Most salespeople make assumptions and ‘wing it’ in their discovery conversations and do more harm than good.

To be able to systemize selling solutions that are tailor-made for our customers instead of just products or services, we need to systemize how we conduct discovery.

Sometimes, helping people better define their problem is the biggest piece of value we can add to our customers! To learn how it’s done, we sat down with Steve Schmidt, CEO of Magnetic, a sales professional who understands the power of learning how prospects perceive problems to craft a tailor-made solution.

Because we’re trimming hope from our sales strategy, we’ll use the acronym TRIM to guide us through creating a system with a trigger, ensuring it’s repeatable, building in ways to improve it and of course, ensuring it’s measurable and getting us results.

T – Trigger: To trigger the system, Steve recommends beginning early in your initial conversations with a new prospect.

You can use open ended questions such as, ‘Tell me more about that?’

In the early stages of any discovery call, explore the problem that you solve and ask, ‘What would it look like to begin solving this for you, in your company, and in your life?’

R – Repeatable: to make this system repeatable, Steve recommends following consistent steps that allow you to explore the problem, its consequences, and position what you sell as a potential solution.

First, use feeling verbs to help your customer explore the problem. These can include, ‘What does that feel like?’

Get your prospects to paint the picture of the discomfort they are in or the opportunity they may be missing out on and capture what you hear.

Second, paint a picture of the end-state you’ve helped other customers experience. These are questions like, ‘It sounds like you are going through what another person we have helped went through. Here is what happened …’

Third, recap what you have heard from your prospect in feeling statements to ensure you are accurately capturing the pain they are in or the positive outcome they may be missing out on if they don’t act.

A statement like, ‘Tt sounds like it feels like this… is that accurate?’ can be a great way to start.

Fourth, explore the consequences of that feeling for your prospect or customer. Get them to tell you what solving this problem would look like for them, their businesses, and in their personal lives.

Finally, recap of what you have heard so far. Use questions like ‘It sounds like you’re (repeat their statements).’

Follow up with positioning what do you sell as a solution to that discomfort. A phrase like, ‘So would it make sense for us to gather some ideas and meet again on (date)?

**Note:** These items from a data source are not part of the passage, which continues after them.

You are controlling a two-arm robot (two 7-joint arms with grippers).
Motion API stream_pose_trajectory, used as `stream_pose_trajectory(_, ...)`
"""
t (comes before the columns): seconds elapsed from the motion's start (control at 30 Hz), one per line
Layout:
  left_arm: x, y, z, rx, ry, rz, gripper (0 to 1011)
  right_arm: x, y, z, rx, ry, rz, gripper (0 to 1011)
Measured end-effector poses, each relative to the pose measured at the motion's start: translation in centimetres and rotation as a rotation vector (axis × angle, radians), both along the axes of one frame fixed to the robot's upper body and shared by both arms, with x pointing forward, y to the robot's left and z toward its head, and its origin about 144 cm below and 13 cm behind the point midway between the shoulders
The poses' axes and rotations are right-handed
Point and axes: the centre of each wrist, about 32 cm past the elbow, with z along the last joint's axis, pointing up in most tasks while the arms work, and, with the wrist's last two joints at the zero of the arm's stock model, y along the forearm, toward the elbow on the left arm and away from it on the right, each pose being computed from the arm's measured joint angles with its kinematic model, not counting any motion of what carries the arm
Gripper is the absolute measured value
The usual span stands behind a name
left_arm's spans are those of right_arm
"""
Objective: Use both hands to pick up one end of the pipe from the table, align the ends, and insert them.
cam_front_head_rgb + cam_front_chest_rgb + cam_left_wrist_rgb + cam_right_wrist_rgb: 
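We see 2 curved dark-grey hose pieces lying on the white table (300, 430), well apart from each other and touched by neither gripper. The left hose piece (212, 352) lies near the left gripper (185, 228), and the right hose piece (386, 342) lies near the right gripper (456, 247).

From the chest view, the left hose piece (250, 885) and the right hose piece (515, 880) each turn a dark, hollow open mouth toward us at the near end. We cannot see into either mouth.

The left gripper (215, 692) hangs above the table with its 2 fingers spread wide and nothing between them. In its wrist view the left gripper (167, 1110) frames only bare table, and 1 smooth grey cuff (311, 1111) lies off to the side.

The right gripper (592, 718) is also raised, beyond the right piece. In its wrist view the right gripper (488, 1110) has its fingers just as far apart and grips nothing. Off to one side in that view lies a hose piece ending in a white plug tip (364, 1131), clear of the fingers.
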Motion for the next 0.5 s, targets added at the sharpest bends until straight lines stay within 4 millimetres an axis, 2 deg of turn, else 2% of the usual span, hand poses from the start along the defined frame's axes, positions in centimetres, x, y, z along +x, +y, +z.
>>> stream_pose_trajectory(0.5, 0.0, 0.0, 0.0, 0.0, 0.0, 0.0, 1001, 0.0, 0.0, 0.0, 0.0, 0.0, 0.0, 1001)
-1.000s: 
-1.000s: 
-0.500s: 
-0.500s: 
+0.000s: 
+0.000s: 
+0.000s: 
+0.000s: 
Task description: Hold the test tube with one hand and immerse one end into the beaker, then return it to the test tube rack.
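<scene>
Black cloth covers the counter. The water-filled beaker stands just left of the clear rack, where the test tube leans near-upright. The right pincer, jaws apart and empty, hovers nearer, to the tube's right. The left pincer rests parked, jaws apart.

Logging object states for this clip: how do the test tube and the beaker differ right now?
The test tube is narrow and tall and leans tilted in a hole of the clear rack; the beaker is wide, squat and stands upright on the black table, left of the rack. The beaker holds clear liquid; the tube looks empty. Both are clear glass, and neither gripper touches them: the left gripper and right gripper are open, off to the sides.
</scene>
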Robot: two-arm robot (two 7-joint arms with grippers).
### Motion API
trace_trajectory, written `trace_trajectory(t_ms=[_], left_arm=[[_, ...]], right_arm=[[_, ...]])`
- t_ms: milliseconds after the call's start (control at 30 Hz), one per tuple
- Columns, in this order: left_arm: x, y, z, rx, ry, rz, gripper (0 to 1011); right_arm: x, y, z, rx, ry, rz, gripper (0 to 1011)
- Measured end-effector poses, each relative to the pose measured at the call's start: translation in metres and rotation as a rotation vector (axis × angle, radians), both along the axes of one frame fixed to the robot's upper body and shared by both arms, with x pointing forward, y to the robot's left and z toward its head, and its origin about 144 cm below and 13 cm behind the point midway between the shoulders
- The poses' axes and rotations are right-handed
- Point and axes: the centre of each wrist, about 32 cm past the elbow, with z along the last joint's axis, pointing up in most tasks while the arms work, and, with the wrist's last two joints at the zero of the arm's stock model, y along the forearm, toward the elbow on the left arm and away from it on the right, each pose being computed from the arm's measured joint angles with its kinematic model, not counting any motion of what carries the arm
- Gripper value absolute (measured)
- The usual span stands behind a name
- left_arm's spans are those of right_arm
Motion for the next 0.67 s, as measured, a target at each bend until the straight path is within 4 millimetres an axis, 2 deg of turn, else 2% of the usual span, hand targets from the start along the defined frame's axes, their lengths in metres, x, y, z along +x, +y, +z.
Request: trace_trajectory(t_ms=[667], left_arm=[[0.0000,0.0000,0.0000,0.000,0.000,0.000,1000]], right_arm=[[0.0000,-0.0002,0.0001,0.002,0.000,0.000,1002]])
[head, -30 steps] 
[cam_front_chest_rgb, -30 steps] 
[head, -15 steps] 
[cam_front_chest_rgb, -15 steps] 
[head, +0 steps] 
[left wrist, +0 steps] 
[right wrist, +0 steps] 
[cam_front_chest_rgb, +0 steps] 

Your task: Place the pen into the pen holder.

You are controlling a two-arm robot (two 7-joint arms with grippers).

This is the step of the process where you move your prospect or customer to the next action in your sales process.

I – Improvable: To improve the system, Steve recommends leveraging artificial intelligence platforms to learn more about the top challenges the folks you are selling to are facing. Knowing their key performance indicators will allow you to better open conversations in the future.

M – Measurable: to measure the effectiveness of this system review your calls and meeting recordings to measure how you feel, look, see, sound, and how many feeling verbs you are using in your discovery.

A key area that Steve recommends also measuring is the amount of attrition you experience with your customers. This is a great metric to ensure that you can capably deliver what you are selling.

When we sell to a problem rather than to a product, we ensure that we are engaging every part of our buyers lives in providing solutions.

That’s how we sell more, while serving more!